## Assignment
Where the line containing "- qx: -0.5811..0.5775" appears, end your copy; everything from the first line of the records below up to and including it must be reproduced exactly.

--- START ---

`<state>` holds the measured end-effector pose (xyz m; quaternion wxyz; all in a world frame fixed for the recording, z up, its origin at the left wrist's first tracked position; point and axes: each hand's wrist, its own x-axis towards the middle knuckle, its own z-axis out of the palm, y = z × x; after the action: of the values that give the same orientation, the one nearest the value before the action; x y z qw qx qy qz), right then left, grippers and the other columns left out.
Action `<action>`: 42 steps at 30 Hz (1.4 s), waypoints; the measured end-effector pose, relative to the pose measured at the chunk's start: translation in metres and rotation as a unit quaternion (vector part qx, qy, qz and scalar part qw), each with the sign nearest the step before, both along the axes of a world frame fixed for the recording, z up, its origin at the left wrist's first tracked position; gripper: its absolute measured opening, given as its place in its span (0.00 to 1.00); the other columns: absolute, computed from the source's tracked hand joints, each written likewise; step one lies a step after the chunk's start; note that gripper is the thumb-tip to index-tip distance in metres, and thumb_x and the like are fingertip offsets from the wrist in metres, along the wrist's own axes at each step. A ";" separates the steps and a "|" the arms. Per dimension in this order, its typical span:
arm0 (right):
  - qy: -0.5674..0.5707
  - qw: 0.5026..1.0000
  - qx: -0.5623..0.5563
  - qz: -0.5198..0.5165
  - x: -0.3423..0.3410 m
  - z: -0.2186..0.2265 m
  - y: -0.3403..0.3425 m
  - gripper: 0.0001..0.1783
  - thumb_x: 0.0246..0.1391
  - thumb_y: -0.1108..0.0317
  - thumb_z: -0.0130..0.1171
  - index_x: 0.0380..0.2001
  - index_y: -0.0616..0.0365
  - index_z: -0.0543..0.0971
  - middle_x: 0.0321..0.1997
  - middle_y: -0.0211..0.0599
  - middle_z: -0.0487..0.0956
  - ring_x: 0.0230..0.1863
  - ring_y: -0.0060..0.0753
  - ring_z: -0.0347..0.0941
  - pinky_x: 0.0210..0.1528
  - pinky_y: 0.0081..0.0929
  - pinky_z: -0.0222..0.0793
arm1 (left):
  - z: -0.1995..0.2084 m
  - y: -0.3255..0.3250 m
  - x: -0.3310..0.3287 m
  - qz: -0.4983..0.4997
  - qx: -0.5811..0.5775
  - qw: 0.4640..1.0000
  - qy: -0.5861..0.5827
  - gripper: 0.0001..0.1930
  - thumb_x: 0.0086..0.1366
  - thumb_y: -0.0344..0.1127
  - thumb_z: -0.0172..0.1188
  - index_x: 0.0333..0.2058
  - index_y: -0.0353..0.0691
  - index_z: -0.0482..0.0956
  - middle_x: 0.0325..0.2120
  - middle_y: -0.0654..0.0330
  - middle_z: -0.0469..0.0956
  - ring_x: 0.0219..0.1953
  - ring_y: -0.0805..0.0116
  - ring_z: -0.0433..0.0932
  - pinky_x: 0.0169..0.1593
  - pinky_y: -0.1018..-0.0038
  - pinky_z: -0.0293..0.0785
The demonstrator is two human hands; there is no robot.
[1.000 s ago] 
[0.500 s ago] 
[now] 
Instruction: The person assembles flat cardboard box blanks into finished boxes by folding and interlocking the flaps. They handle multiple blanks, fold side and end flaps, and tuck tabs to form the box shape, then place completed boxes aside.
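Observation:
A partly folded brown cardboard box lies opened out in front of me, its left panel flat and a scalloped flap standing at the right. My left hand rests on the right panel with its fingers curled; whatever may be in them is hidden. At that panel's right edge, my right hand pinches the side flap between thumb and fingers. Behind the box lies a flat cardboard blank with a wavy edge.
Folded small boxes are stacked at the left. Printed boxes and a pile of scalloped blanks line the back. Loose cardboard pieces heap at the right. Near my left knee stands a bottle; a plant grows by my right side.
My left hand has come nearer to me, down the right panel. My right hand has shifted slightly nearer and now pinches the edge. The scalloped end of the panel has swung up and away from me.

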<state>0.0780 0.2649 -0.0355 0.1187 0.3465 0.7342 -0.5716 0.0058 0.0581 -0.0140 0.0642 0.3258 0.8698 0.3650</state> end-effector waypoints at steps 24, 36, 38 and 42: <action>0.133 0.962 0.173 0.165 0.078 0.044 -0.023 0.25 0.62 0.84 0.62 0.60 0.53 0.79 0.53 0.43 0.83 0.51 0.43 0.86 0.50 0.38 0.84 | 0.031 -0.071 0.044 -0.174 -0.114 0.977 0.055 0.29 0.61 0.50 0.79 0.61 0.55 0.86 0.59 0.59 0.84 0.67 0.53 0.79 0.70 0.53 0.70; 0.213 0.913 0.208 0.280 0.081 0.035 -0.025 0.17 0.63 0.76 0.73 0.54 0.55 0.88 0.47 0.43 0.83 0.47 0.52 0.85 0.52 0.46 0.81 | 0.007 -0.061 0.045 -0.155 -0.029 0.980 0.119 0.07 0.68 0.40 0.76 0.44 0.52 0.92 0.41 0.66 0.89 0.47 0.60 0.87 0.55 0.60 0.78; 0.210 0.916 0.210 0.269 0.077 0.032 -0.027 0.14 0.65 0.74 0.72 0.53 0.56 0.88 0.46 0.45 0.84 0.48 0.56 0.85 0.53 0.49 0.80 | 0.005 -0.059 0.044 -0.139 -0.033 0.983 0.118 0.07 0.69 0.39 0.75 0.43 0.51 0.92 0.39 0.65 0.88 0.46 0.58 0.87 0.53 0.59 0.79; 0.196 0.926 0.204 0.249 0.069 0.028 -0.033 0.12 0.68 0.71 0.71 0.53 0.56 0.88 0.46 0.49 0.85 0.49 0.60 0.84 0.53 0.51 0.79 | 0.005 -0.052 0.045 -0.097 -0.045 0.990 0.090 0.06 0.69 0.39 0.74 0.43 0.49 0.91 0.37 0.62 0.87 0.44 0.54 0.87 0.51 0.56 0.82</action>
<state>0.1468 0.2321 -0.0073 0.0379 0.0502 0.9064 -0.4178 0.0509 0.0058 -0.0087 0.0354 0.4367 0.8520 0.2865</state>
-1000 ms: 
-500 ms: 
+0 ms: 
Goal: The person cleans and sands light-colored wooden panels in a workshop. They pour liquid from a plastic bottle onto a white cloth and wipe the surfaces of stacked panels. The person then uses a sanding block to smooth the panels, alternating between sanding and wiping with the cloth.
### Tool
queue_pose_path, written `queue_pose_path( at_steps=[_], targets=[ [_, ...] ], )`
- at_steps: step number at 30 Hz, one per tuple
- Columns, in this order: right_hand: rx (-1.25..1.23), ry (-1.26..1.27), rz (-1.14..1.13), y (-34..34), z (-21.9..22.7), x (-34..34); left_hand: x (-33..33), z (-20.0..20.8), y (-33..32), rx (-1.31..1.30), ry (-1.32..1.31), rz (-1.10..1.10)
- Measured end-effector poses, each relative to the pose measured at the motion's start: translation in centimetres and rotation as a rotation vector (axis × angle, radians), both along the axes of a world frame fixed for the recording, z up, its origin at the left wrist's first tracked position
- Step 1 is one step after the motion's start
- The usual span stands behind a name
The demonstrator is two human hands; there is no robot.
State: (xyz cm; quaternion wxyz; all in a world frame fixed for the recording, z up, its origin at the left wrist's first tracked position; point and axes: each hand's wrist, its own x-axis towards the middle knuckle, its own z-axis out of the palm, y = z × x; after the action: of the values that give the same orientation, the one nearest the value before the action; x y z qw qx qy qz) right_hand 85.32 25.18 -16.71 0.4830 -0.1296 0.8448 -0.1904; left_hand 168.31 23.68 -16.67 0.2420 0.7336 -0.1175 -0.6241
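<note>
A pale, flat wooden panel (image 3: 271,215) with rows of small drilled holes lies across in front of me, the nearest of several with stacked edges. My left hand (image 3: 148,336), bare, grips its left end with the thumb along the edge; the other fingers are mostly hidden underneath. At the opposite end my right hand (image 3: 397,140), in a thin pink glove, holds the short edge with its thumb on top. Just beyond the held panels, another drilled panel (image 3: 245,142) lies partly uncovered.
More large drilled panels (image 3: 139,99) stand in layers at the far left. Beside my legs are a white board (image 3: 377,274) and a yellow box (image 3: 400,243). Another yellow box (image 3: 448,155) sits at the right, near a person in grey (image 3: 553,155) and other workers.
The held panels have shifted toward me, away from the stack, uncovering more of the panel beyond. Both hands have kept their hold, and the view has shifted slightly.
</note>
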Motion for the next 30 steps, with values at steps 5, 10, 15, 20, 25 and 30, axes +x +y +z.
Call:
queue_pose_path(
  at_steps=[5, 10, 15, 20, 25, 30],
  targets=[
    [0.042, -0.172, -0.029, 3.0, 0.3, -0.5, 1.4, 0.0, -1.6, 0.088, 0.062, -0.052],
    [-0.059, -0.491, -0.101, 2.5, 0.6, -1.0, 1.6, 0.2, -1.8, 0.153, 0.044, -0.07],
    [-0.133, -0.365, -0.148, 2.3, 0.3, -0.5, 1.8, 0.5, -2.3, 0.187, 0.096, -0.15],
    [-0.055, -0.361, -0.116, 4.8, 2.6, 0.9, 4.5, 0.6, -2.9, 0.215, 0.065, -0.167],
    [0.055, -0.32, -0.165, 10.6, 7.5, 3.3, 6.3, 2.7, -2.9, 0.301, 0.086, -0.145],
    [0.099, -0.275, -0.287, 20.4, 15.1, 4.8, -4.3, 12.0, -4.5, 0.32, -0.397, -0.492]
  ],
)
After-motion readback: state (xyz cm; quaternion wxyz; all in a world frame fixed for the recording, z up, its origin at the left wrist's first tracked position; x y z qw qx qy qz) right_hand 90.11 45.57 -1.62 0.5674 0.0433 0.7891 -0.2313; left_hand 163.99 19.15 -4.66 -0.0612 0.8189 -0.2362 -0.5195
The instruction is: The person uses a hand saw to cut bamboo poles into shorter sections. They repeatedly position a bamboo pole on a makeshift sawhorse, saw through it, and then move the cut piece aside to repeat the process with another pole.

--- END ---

## Answer to this task
`<state>` holds the measured end-effector pose (xyz m; quaternion wxyz; all in a world frame fixed for the recording, z up, its origin at the left wrist's first tracked position; point and axes: each hand's wrist, its own x-axis towards the middle knuckle, its own z-axis out of the palm, y = z × x; after the action: of the values that give the same orientation, the one nearest the value before the action; x y z qw qx qy qz), right then left, grippers and the other columns left out.
Action `<action>`: 42 steps at 30 Hz (1.4 s), waypoints; the measured end-effector pose, relative to the pose measured at the chunk's start: translation in metres and rotation as a unit quaternion (vector part qx, qy, qz and scalar part qw), each with the sign nearest the step before, both along the axes of a world frame fixed for the recording, z up, its origin at the left wrist's first tracked position; gripper: its absolute measured opening, given as its place in its span (0.00 to 1.00); the other columns: absolute, computed from the source's tracked hand joints, each written likewise; step one lies a step after the chunk's start; note that gripper is the thumb-tip to index-tip distance in metres, and thumb_x and the like are fingertip offsets from the wrist in metres, along the wrist's own axes at each step. A ";" separates the steps and a "|" the arms. Per dimension in this order, its typical span:
arm0 (right):
  - qy: -0.5674..0.5707
  - qw: 0.5026..1.0000
  - qx: -0.5623..0.5563
  - qz: -0.5198..0.5165
  - x: -0.3423..0.3410 m
  - z: -0.2186..0.2265 m
  - y: -0.3403..0.3425 m
  - gripper: 0.0001..0.1783
  - thumb_x: 0.0246..0.1391
  - thumb_y: -0.1108..0.0317
  - thumb_z: -0.0130..0.1171
  - index_x: 0.0380..0.2001
  - index_y: -0.0616..0.0365
  - index_z: -0.0543..0.0971
  - middle_x: 0.0321..0.1997
  - middle_y: -0.0211..0.0599
  - middle_z: -0.0487..0.0956
  - ring_x: 0.0230..0.1863
  - ring_y: -0.0060..0.0753
  - ring_z: -0.0347..0.0941
  - pinky_x: 0.0210..0.1528
  - pinky_y: 0.0081..0.0929
  - pinky_z: -0.0222..0.0793
arm1 (left):
  - z: -0.1995..0.2084 m
  - y: -0.3255..0.3250 m
  - x: -0.3310..0.3287 m
  - qz: -0.4983..0.4997
  - qx: -0.5811..0.5775

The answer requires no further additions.